Experimental Variogram and Variogram Cloud classes#
Table of Contents:#
Create Experimental Variogram with the
ExperimentalVariogram
class.Create Experimental Variogram Point Cloud with the
VariogramCloud
class.
Introduction#
The geostatistical analysis starts with a dissimilarity estimation. We must know if a process is spatially dependent and at which distance points tend to be related to each other. Thus, we start with the experimental variogram estimation. In this tutorial, we will look closely into the API and learn what can be done with two basic experimental semivariogram estimation functionalities. One is the ExperimentalVariogram
class, and another is the VariogramCloud
class. The first is a
foundation of every other complex function, from semivariogram modeling to Poisson Kriging. The latter is used to analyze relations between points and their dispersion.
We will use DEM data stored in a file samples/point_data/txt/pl_dem_epsg2180.txt
Import packages & read data#
[1]:
import numpy as np
import pandas as pd
import matplotlib.pyplot as plt
from pyinterpolate import read_txt, ExperimentalVariogram, VariogramCloud
[2]:
dem = read_txt('samples/point_data/txt/pl_dem_epsg2180.txt')
# Take a sample
sample_size = int(0.05 * len(dem))
indices = np.random.choice(len(dem), sample_size, replace=False)
dem = dem[indices]
# Look into a first few lines of data
dem[:10, :]
[2]:
array([[2.39250338e+05, 5.48631524e+05, 8.84804077e+01],
[2.41201861e+05, 5.49103756e+05, 7.72773132e+01],
[2.50945606e+05, 5.48731991e+05, 8.15302811e+01],
[2.50384028e+05, 5.36743412e+05, 3.87784348e+01],
[2.53739451e+05, 5.44230034e+05, 2.12480278e+01],
[2.42744089e+05, 5.29666893e+05, 5.23056946e+01],
[2.38056136e+05, 5.34391921e+05, 2.95818558e+01],
[2.45023500e+05, 5.51069770e+05, 3.36740112e+01],
[2.44771460e+05, 5.32997525e+05, 4.72923431e+01],
[2.53090205e+05, 5.48829925e+05, 8.16635361e+01]])
1. Experimental Variogram class#
Let’s start from the ExperimentalVariogram
class.
class ExperimentalVariogram:
def __init__(self,
input_array,
step_size,
max_range,
weights=None,
direction=None,
tolerance=1.0,
method='t',
is_semivariance=True,
is_covariance=True):
...
The class has three required parameters and seven optional.
input_array
is a list of coordinates and values in the form(x, y, value)
. Those are our observations.step_size
parameter, which describes the distance between lags.max_range
, which describes the maximum range of analysis.
What do we know at the beginning?
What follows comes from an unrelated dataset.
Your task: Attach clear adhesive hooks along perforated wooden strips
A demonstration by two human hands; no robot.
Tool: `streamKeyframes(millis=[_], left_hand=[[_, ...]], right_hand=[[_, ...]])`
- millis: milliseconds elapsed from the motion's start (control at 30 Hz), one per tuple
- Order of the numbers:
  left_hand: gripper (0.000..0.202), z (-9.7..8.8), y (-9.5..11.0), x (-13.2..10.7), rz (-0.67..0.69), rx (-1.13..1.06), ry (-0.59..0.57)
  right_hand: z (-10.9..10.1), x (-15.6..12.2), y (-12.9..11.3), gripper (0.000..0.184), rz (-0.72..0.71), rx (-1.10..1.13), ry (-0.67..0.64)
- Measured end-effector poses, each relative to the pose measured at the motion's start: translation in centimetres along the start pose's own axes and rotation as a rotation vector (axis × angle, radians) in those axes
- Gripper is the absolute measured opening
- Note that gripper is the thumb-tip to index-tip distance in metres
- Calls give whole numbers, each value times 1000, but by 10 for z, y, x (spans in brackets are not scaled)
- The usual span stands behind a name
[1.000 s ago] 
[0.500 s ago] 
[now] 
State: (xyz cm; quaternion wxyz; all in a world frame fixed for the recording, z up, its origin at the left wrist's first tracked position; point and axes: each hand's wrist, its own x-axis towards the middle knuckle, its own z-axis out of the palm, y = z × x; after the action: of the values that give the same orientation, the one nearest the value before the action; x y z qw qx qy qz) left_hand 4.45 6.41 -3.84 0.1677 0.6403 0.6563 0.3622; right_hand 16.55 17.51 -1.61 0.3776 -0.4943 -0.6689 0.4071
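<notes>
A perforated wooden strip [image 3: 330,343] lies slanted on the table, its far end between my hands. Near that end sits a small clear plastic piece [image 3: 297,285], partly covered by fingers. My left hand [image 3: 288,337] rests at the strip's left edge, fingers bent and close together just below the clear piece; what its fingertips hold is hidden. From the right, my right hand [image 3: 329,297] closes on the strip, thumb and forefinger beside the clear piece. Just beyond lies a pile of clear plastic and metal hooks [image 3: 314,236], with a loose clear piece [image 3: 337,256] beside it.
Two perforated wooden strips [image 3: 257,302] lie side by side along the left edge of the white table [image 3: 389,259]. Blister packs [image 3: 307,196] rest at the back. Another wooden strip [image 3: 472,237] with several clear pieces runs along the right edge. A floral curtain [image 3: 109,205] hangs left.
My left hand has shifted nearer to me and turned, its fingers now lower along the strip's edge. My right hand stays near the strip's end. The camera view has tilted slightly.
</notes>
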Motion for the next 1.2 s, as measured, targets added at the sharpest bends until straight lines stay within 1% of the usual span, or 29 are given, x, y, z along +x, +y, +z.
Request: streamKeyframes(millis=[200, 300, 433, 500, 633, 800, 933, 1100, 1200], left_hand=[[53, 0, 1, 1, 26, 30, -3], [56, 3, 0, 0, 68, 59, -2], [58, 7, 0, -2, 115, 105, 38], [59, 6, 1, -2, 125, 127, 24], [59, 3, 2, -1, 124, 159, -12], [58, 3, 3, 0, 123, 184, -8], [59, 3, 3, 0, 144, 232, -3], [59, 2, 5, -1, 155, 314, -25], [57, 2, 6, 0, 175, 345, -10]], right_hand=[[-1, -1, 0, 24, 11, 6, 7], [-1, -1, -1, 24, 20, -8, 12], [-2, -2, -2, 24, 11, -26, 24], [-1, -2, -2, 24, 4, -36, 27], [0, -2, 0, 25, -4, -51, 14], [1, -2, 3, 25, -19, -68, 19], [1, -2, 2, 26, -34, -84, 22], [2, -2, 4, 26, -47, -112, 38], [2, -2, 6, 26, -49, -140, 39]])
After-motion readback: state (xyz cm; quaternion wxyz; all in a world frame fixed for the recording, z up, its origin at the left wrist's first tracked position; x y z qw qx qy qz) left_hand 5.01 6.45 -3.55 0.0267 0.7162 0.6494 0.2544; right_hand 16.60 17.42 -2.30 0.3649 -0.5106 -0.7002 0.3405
Our coordinate reference system is metric. It is EPSG:2180. We don’t know the limits of the region of interest to set the max_range
parameter. We must define our area size:
[3]:
# Get max distances for a region
minx = np.min(dem[:, 0])
maxx = np.max(dem[:, 0])
miny = np.min(dem[:, 1])
maxy = np.max(dem[:, 1])
x_max_distance = maxx - minx
y_max_distance = maxy - miny
print('Max lon distance:', x_max_distance)
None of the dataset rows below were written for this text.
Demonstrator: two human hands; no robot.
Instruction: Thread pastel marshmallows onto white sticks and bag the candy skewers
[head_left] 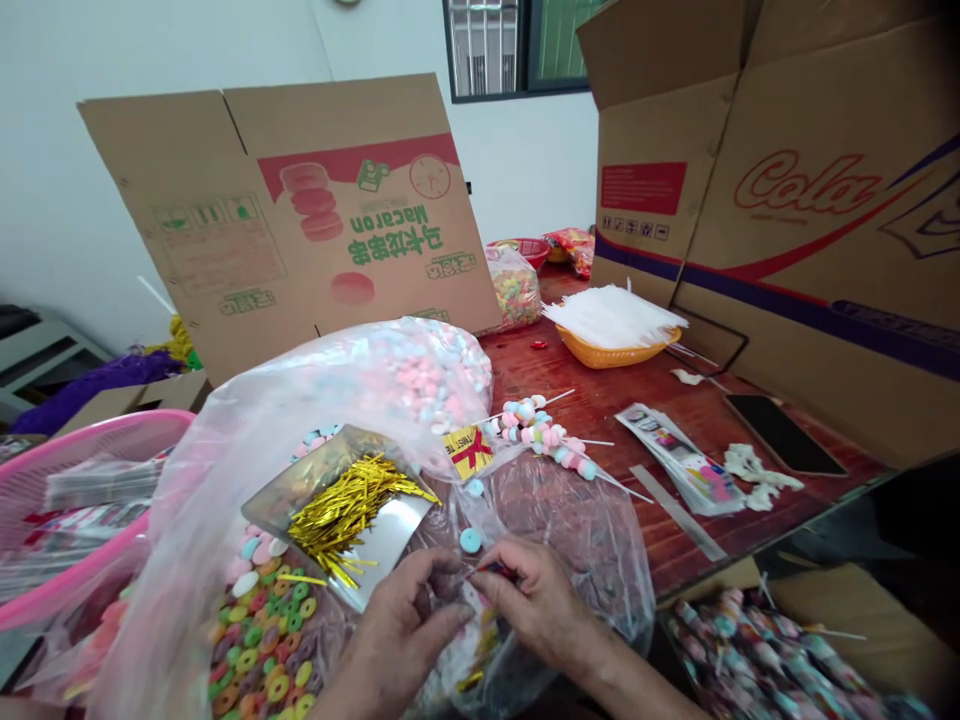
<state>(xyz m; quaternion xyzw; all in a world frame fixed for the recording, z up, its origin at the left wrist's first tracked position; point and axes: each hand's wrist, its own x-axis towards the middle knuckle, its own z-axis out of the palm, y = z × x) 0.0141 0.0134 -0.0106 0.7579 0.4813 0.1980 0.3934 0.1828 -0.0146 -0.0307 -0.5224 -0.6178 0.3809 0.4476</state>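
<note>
My left hand point(401, 625) is over the clear plastic bag point(600, 560), thumb and fingers apart with nothing visible between them. Beside it, my right hand point(536, 605) pinches a small dark red-and-blue piece at its fingertips; its kind is too small to make out. Below the hands lie some gold strips point(480, 650) in the plastic. A round blue candy point(470, 540) rests just beyond the fingertips. Left of the hands sits an opened packet of gold twist ties point(352, 510), above colourful ring candies point(274, 645).
Skewers of pastel candies point(544, 435) lie ahead, near printed wrappers point(682, 460) and a phone point(784, 433). An orange basket point(619, 355) holds white sticks. Cardboard boxes point(285, 220) stand behind and right. A pink basket point(97, 440) is left; a box of wrapped skewers point(780, 660) sits lower right.
</note>
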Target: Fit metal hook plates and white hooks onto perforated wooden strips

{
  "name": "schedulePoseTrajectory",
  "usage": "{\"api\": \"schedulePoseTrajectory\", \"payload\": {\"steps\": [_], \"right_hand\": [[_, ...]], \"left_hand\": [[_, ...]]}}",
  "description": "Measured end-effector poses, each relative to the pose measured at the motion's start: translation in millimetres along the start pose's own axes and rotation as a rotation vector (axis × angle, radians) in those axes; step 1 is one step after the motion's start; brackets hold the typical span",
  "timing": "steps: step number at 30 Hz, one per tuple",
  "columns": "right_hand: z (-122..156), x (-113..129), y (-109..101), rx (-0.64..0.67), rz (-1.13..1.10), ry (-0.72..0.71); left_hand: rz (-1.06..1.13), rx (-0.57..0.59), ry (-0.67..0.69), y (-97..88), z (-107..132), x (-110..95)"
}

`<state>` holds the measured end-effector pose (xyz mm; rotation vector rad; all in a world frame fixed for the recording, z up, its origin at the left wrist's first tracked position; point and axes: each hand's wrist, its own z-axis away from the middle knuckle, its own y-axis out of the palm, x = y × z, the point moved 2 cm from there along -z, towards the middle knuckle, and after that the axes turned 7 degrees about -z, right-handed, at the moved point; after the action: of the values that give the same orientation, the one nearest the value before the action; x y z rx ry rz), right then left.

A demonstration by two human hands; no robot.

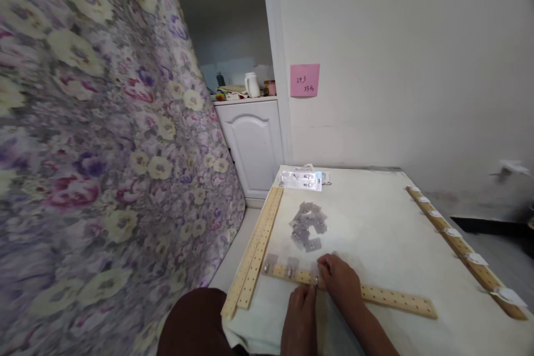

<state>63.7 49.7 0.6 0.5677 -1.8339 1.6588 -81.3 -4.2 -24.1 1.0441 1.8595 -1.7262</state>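
A perforated wooden strip [387, 296] lies across the near part of the white table [384, 222]. Both hands rest on it near its left part. My right hand [340, 281] lies over the strip with fingers curled around a small metal piece [316, 281] on it. My left hand [300, 311] sits just below the strip, fingers bent and touching its near edge. Two clear hooks [280, 262] sit on the strip's left end. A pile of clear adhesive hooks [308, 225] lies a little beyond the hands.
Two more perforated strips [254, 250] lie along the table's left edge; another with white pieces [463, 247] runs along the right. A clear packet [301, 179] sits at the far edge. A floral-covered bed [104, 150] is left, a white cabinet [252, 144] behind, a pink note [305, 80] on the wall.
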Motion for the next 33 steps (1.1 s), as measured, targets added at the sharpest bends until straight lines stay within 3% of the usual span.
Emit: {"api": "schedulePoseTrajectory", "payload": {"steps": [8, 17, 33], "right_hand": [[-1, 2, -1, -0.01, 0.002, -0.005], [-1, 2, -1, 0.005, 0.002, 0.002], [-1, 2, -1, -0.006, 0.009, 0.006]], "left_hand": [[0.046, 0.053, -0.087, -1.8, -5, 0], [0.066, 0.048, -0.069, -10.1, -3, -8], [0.061, 0.033, -0.061, -6.6, -3, -2]]}}
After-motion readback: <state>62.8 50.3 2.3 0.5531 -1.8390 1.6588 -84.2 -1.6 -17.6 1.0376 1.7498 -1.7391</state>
print('Max lat distance:', y_max_distance)
Max lon distance: 17926.58479234294
Max lat distance: 25125.91187161021
We can assume that the maximum distance max_range
parameter shouldn’t be larger than the maximum distance in a lower dimension (~18000 m). In reality, the max_range
parameter is relatively close to the halved value of this distance, and we can check it on a variogram.
But we don’t know the step_size
parameter… Let’s assume it is 100 meters, and we will see if we’ve estimated it correctly.
[4]:
max_range = 18000
step_size = 100
experimental_variogram = ExperimentalVariogram(
input_array=dem,
step_size=step_size,
max_range=max_range
)
We will visually inspect semivariogram with the .plot()
method of ExperimentalVariogram
class:
[10]:
experimental_variogram.plot(plot_covariance=False, plot_variance=False)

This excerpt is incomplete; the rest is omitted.